Logo fascismo e nazismo mostrariam irremediavelmente as suas fragilidades, pois eram, por mais que mobilizassem amplas massas, mais representantes da velha Europa “improdutiva” e pequeno-burguesa que prenunciadores de uma nova estrutura de hegemonia de longo prazo. Superexploração e rigidez de circulação territorial e compulsória da força de trabalho (biopoder absoluto!), instrumentos fartamente utilizados por Hitler, por mais que durem, constituem fases passageiras do capitalismo. Fascismo e nazismo – padeciam de um defeito congênito: a reprodução econômica dependia totalmente do Estado, nele incrustando-se, além do elemento parasitário, outro destrutivo (o aparelho militar). Parafraseando livremente uma passagem brilhante de Ernest Mandel em “O capitalismo tardio”, em rápido trecho de análise da economia política do nazismo, cedo ou tarde (até mesmo se fosse vencedor da guerra) os nazistas teriam de fazer a sua Glasnost (abertura política) e a sua Perestroika (abertura econômica). Tal como tentou Gorbachev nos estertores da União Soviética, seria imprescindível haver nesses dois países uma reconversão dos investimentos para o setor civil, dinamizando um tipo de iniciativa econômica, vinda de baixo, que se tornou, com o tempo, politicamente incontrolável pelas rígidas estruturas de comando de um Estado superficialmente forte.

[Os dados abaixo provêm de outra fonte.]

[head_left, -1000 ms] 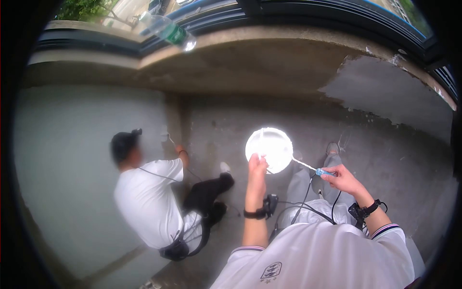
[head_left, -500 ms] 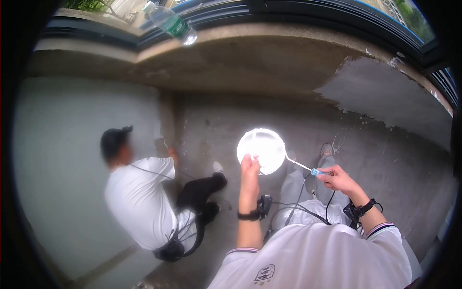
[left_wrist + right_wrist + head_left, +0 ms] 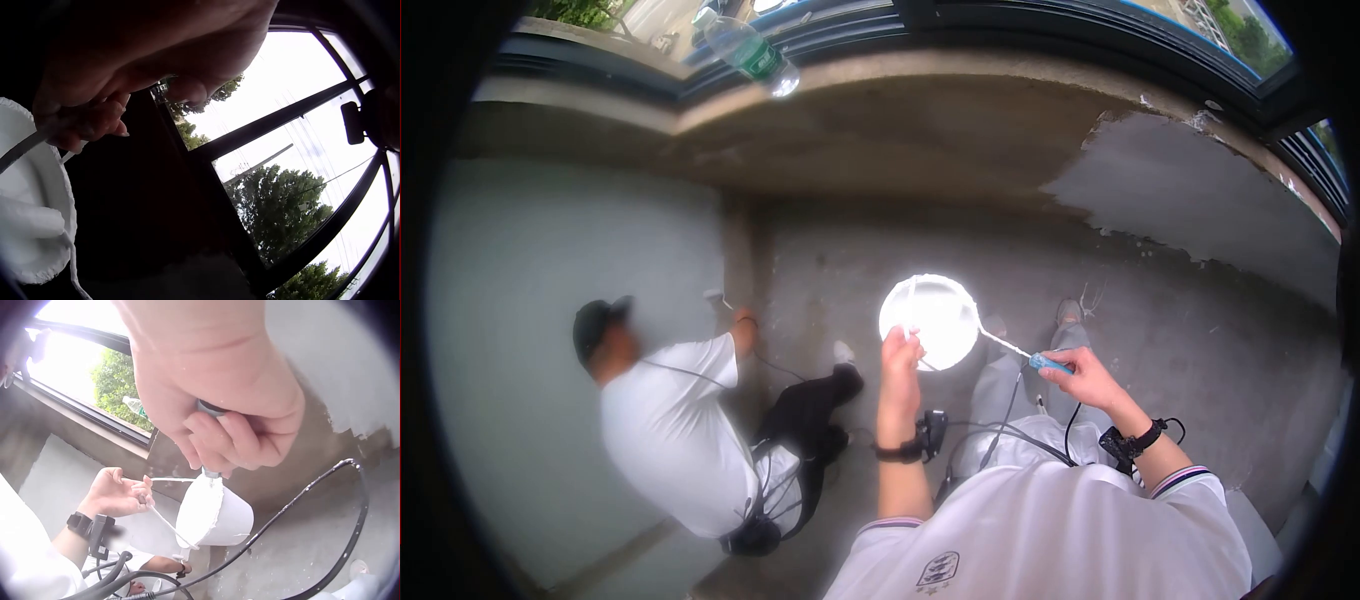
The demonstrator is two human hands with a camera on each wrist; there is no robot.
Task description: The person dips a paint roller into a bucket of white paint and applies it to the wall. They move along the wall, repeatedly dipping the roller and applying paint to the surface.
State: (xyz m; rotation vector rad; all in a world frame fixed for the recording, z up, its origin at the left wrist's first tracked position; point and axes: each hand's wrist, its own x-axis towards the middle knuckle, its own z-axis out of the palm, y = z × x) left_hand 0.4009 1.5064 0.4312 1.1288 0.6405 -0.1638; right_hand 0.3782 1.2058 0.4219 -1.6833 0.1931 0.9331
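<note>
My left hand (image 3: pixel 898 365) grips the thin bail (image 3: pixel 165 522) of a white bucket (image 3: pixel 231 519). The bucket hangs tilted, its mouth facing up toward the head camera, white paint coating the rim. A paint roller's white sleeve (image 3: pixel 28 219) lies inside the bucket's mouth in the left wrist view. From there a paint-covered rod (image 3: pixel 1005 342) runs out over the rim to a blue handle (image 3: pixel 1050 363). My right hand (image 3: pixel 1090 380) holds that handle with fingers curled round it. In the head view, glare washes out the bucket's inside.
Another person (image 3: pixel 670 430) crouches at left, holding a small roller (image 3: pixel 718 297) near the pale wall (image 3: pixel 550 300). A plastic bottle (image 3: pixel 750 55) stands on the window sill (image 3: pixel 920 68). Black cables (image 3: pixel 300 494) loop by my wrists. A grey patch (image 3: pixel 1160 180) covers part of the wall ahead.
The head view has shifted slightly, so bucket and both hands appear further left, their grips unchanged. The other person has leaned left and lower, their roller moving left a little.
</note>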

A análise política de Gramsci (que morreu em 1937) previu genialmente o desfecho da Segunda Guerra Mundial, repetindo com mais fundamento a mesma proferia de Tocqueville nas páginas finais de “A democracia na América” (2000). Para o italiano e o francês, os futuros do mundo, os dois desenvolvimentos antagônicos fundamentais, germinariam fora da velha Europa Ocidental. Os dois desenvolvimentos antagônicos do século XX seriam o americanismo/fordismo e o regime dos sovietes.

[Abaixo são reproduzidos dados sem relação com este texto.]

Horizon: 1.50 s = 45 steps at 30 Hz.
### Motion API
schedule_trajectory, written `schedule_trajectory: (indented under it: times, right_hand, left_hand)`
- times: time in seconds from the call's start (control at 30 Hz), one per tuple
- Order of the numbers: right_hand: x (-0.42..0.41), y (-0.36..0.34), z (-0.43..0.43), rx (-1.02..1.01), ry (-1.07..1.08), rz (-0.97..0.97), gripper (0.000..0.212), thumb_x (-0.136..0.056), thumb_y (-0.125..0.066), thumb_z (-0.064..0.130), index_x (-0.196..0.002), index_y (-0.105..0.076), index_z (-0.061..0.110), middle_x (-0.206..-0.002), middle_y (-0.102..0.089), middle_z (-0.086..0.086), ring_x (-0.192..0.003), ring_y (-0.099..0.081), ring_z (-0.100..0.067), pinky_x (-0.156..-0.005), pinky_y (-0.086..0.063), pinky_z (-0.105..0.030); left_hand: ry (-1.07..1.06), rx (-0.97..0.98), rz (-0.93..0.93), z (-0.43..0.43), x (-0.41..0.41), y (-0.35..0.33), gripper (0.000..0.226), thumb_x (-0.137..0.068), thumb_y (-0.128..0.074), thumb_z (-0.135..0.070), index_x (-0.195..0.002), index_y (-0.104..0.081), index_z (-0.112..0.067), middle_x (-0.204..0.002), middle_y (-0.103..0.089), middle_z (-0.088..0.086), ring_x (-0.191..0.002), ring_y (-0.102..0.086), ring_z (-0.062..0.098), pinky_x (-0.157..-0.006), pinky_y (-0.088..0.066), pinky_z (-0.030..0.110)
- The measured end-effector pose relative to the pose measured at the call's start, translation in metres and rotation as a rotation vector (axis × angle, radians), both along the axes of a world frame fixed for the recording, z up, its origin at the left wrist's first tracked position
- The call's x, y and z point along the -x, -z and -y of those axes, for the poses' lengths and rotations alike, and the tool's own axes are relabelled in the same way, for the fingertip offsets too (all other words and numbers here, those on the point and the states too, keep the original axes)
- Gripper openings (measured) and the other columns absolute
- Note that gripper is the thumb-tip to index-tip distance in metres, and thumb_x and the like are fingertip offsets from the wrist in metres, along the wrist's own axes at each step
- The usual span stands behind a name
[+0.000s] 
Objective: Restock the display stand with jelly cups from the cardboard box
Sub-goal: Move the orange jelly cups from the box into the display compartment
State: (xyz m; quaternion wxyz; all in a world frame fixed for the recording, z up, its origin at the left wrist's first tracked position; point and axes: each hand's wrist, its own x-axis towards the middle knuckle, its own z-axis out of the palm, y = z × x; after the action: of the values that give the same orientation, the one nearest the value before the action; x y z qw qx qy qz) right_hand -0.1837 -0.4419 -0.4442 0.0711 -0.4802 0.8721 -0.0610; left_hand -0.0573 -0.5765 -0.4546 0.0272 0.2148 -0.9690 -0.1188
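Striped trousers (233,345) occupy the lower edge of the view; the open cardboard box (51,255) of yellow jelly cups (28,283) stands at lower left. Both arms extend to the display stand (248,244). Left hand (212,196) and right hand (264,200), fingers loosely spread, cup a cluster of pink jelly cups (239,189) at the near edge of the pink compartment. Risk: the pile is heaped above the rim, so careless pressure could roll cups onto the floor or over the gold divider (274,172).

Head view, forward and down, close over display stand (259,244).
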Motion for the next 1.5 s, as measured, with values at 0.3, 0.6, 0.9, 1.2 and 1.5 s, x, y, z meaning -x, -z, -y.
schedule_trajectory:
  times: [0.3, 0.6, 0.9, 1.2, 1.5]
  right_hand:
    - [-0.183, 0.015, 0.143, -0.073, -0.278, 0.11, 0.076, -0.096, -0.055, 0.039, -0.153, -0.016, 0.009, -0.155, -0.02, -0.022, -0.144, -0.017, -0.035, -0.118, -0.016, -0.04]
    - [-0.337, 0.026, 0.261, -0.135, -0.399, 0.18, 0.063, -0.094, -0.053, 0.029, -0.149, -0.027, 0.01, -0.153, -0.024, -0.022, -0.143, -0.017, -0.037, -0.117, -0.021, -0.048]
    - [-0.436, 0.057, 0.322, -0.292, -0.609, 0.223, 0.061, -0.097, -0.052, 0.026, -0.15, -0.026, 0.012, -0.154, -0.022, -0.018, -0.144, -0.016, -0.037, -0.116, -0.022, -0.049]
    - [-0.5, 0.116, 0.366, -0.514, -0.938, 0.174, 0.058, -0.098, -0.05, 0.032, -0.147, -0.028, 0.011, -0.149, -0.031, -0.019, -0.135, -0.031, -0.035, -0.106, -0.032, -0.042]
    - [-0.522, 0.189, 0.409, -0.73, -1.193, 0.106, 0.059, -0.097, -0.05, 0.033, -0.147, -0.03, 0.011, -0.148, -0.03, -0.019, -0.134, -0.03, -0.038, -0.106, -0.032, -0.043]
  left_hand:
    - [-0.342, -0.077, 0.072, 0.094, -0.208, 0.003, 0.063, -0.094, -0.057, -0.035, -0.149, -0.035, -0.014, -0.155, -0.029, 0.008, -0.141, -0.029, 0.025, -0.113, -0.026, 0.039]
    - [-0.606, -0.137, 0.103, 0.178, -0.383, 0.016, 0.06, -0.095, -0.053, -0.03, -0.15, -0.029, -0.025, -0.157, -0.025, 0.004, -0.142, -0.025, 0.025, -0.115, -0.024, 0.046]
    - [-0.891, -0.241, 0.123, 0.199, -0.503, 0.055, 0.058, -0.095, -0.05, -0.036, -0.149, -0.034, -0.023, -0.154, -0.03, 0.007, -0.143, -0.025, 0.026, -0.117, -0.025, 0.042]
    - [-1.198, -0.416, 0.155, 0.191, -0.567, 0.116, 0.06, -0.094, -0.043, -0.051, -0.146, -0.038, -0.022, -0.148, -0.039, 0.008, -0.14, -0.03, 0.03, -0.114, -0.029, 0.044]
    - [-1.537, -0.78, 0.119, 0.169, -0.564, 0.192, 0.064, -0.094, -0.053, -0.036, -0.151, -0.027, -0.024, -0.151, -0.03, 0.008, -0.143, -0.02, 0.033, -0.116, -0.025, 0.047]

O veredicto de Tocqueville - um grande intelectual liberal-conservador francês do século XIX - não chegava a ser uma premonição inédita. Parcela expressiva da inteligência européia (Weber, Freud, Lenin, etc.), em plena Belle Époque e Primeira Guerra Mundial, já escrutinavam atentamente os enigmas societários novos engendrados nos Estados Unidos e na Rússia. Seguindo anonimamente a vanguarda da intelectualidade européia, na juventude de 27 anos (1918), Gramsci dizia o seguinte: “na conflagração de idéias provocada pela guerra, duas novas forças emergiram: o presidente americano Wilson e os maximalistas russos. Eles representam os extremos de uma corrente lógica das ideologias burguesas e proletárias”. Certamente, Tocqueville pensava na espada dos Romanov; Gramsci pensava nos coletivos de sovietes.

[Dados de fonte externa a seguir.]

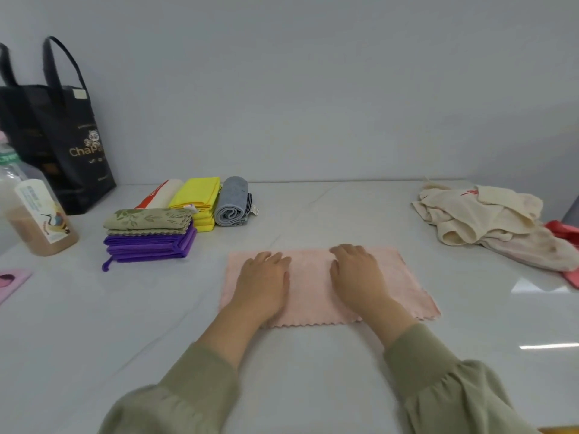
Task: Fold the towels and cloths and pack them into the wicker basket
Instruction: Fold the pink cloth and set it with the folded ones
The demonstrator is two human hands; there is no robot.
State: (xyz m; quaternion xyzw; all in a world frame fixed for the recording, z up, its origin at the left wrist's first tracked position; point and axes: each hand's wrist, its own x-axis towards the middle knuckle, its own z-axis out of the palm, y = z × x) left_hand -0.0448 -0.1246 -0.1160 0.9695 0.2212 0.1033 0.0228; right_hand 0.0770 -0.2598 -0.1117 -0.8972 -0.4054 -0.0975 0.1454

Mais tarde, quando da redação dos “Cadernos do Cárcere” (1929-1935) o veredicto juvenil e impressionista vai se sofisticar numa visada estratégica universal, tendo em conta as relações de força (internacionais e internas). Entram em causa, no escrutínio dos dois regimes contendores a questão da hegemonia, da sociedade civil e o corolário da revolução passiva.